[Start of Attachment]

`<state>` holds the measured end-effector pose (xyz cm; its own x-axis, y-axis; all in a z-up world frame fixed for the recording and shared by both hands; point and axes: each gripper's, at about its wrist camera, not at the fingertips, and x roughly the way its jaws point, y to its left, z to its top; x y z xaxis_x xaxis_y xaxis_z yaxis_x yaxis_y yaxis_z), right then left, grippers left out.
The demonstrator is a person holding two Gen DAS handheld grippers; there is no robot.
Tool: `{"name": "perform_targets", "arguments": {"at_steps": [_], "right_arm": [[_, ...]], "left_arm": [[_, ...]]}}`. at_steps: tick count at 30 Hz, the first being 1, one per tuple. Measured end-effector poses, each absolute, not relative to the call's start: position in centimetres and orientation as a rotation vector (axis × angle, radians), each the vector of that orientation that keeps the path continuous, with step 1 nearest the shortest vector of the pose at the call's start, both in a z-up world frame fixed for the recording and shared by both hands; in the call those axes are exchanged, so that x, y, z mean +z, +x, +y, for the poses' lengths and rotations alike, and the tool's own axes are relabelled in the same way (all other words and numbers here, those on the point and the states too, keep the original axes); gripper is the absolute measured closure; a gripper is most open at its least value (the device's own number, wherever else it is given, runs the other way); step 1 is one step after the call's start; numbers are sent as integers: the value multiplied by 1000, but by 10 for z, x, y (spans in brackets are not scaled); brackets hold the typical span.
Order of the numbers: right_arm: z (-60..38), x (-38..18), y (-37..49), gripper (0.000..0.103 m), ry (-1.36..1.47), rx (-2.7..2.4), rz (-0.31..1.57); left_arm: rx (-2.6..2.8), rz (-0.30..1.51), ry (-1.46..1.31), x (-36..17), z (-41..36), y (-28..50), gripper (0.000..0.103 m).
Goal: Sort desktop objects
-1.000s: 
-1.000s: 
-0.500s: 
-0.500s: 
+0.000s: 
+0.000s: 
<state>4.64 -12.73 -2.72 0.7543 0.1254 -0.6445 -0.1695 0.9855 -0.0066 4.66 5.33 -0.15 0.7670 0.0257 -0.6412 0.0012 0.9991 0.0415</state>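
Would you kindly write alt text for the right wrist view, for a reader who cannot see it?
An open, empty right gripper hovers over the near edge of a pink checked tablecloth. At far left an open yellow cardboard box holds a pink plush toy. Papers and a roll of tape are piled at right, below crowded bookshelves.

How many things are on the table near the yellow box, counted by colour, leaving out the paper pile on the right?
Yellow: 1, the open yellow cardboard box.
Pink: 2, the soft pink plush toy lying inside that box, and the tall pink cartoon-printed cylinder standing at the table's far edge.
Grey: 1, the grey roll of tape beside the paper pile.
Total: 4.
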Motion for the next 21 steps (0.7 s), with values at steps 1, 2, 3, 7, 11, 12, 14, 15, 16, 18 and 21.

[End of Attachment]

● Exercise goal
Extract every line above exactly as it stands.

● Problem solution
`<state>` holds the measured end-effector pose (xyz cm; its own x-axis, y-axis; all in a z-up world frame fixed for the recording and shared by both hands; point and axes: each gripper's, at about its wrist camera, not at the fingertips, and x roughly the way its jaws point, y to its left, z to its top; x y z xaxis_x xaxis_y xaxis_z yaxis_x yaxis_y yaxis_z), right then left, grippers left out.
The demonstrator is a person holding two Gen DAS handheld grippers; there is no robot.
Tool: `{"name": "perform_targets", "arguments": {"at_steps": [_], "right_arm": [[_, ...]], "left_arm": [[_, ...]]}}`. at_steps: tick count at 30 Hz, the first being 1, one per tuple. Measured end-effector poses, each absolute, not relative to the call's start: position in centimetres and orientation as a rotation vector (axis × angle, radians), each the vector of that orientation that keeps the path continuous, with step 1 nearest the shortest vector of the pose at the call's start, both in a z-up world frame fixed for the recording and shared by both hands; in the call those axes are exchanged, so that x, y, z mean +z, +x, +y, for the poses' lengths and rotations alike, and the tool's own axes are relabelled in the same way (all other words and numbers here, those on the point and the states too, keep the original axes); gripper is the absolute measured closure; a gripper is most open at its least value (the device's own number, wherever else it is given, runs the other way); step 1 is one step after the call's start; numbers are sent as integers: the value multiplied by 1000, but by 10 for z, x, y (spans in brackets are not scaled); brackets hold the typical span.
Order of the numbers: right_arm: z (-60..38), x (-38..18), y (-37..49), gripper (0.000..0.103 m), ry (-1.36..1.47), rx (-2.7..2.4), rz (-0.31..1.57); left_arm: rx (-2.6..2.8), rz (-0.30..1.51), ry (-1.46..1.31), x (-36..17), z (-41..36), y (-28..50), gripper (0.000..0.103 m).
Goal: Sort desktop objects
-1.000s: 
-1.000s: 
-0.500s: 
-0.500s: 
+0.000s: 
+0.000s: 
<state>4.64 -12.73 -2.72 0.7543 0.1254 -0.6445 -0.1695 0.9855 -0.0066 4.66 5.33 -0.15 0.7670 0.0257 -0.6412 0.0012 0.9991 0.0415</state>
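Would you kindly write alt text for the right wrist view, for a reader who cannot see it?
An open, empty right gripper hovers over the near edge of a pink checked tablecloth. At far left an open yellow cardboard box holds a pink plush toy. Papers and a roll of tape are piled at right, below crowded bookshelves.

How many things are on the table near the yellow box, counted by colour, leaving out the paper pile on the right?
Yellow: 1, the open yellow cardboard box.
Pink: 2, the soft pink plush toy lying inside that box, and the tall pink cartoon-printed cylinder standing at the table's far edge.
Grey: 1, the grey roll of tape beside the paper pile.
Total: 4.
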Motion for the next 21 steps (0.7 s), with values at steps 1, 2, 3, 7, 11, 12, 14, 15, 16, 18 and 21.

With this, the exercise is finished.